**Exercise objective:** Your copy of the listing should be exact and should contain no pictures.

===== Dataset section =====

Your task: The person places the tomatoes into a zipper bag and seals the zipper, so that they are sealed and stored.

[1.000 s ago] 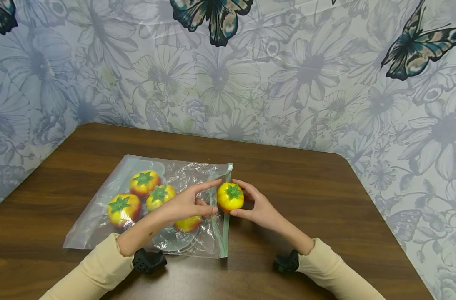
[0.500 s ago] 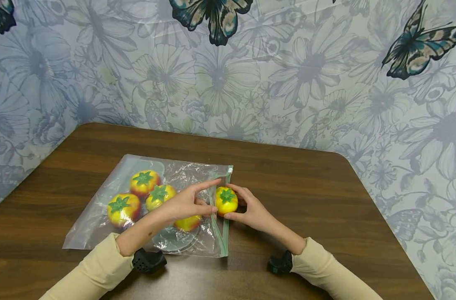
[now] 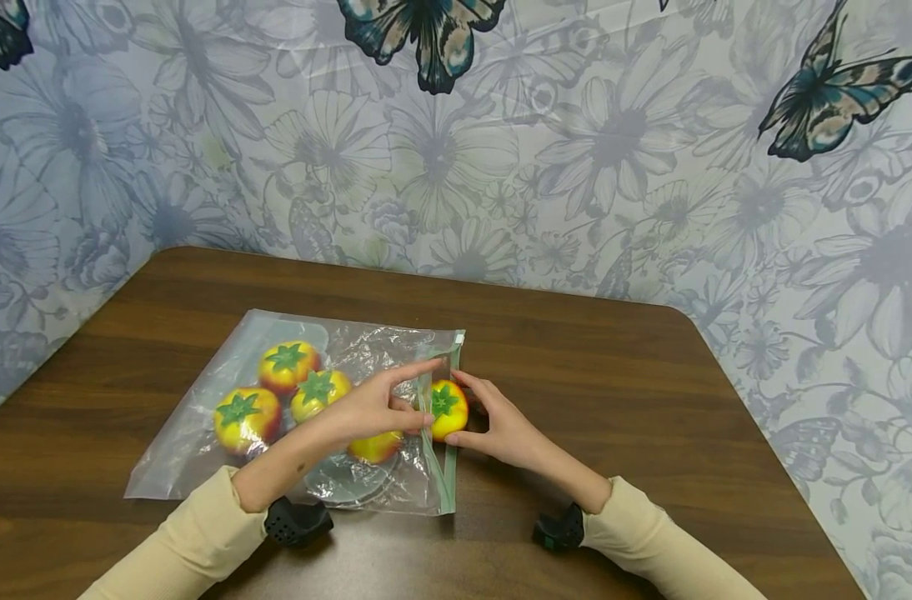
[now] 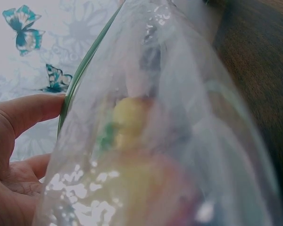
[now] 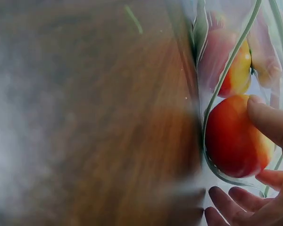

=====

**Your response:**
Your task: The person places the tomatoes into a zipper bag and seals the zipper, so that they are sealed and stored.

[1.000 s ago] 
[0.500 s ago] 
[now] 
[now] 
[now] 

Reply complete, and nothing else is required.